There’s a hole between those two definitions: medications that the patient took during the admission that have residual effect. But many discharge summary systems can’t produce these two lists. Some have 3 lists:

  • Medications at admission
  • Medications during inpatient stay
  • Medications at discharge

Others only track medications prescribed by the hospital, and not those already taken by the patient, or if it tracks those, it does so as text. Some systems don’t know which inpatient medications are continuing after admission or not. Even if the system can track these medications in fully coded detail, there’s no guarantee that the clinical staff will actually code them up if they didn’t prescribe them. Some institutions have medication management systems that track every administration, while others don’t.

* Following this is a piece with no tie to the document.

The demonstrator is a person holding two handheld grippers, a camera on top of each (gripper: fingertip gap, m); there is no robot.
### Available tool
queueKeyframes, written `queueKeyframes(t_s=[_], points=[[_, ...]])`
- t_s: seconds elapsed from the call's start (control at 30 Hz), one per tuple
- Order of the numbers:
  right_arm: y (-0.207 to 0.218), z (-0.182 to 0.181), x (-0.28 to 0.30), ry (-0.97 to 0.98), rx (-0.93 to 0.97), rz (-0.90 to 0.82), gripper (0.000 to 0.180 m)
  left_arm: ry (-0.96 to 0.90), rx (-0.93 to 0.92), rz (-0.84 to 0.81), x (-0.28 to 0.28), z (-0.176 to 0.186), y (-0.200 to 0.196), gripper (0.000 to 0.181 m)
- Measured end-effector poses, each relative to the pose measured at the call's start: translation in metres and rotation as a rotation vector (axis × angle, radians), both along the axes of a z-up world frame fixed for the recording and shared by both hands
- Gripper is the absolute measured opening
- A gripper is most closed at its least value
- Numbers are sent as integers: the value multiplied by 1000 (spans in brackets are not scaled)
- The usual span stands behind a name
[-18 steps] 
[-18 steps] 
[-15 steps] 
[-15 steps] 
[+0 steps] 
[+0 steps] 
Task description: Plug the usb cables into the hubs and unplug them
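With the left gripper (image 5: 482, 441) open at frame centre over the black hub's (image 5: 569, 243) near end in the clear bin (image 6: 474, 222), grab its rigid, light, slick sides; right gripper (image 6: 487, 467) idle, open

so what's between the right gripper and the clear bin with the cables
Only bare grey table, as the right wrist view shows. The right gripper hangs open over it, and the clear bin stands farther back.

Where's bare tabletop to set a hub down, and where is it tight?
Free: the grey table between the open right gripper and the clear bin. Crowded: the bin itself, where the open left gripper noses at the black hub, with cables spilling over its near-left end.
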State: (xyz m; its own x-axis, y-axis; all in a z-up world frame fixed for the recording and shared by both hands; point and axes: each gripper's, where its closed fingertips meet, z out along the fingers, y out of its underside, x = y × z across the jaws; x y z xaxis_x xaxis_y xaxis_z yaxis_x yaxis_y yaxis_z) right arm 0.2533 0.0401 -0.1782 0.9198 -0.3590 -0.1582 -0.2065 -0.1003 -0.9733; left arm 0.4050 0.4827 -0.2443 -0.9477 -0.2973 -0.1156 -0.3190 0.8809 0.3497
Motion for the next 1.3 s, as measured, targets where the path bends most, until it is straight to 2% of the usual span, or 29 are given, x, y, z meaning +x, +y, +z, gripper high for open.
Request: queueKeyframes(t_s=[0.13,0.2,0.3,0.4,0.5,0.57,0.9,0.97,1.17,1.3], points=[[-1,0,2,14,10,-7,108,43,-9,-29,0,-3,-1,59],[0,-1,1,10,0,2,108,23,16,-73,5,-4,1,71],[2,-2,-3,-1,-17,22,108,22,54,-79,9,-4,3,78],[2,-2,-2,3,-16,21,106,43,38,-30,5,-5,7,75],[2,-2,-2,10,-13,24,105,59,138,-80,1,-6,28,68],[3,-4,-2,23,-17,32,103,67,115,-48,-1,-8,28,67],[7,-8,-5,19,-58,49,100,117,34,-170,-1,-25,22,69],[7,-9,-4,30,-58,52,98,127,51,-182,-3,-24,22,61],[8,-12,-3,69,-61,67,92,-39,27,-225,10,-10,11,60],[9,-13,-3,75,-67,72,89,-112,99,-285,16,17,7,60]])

Finally, there’s the question of to what degree GP’s and specialists record medications that are not relevant to the problem(s) they are interested in (particularly specialists). Humans (or clinicians - I’m not convinced they’re the same things ;-) ) are good at dealing with degeneracy in these lists, and it saves them a lot of time (mention a medication generically, but no relevant details). Computers are not good at dealing with degeneracy, so in the future, the clinical staff will all have to be unerringly precise in their records.

Note that I’ve moved into pure clinical practice at the end there; in order to meet the PCEHR goal, we need to align:

  • Medications coding
  • Medication tracking system functionality
  • Clinical practice

And while we’re at it, we need to jettison the existing data which will be come legacy and no longer useful to all the existing systems.

I’m not holding my breath. The PCEHR review says:

The PCEHR Value Model suggests that of the total gross annual theoretical benefit potential of eHealth in Australia, medication management is the greatest individual driver of benefits ($3.2 billion or 39% of gross benefits).

I’m not convinced that will be a net profit :-(

p.s. does anyone know where the PCEHR Value Model is published?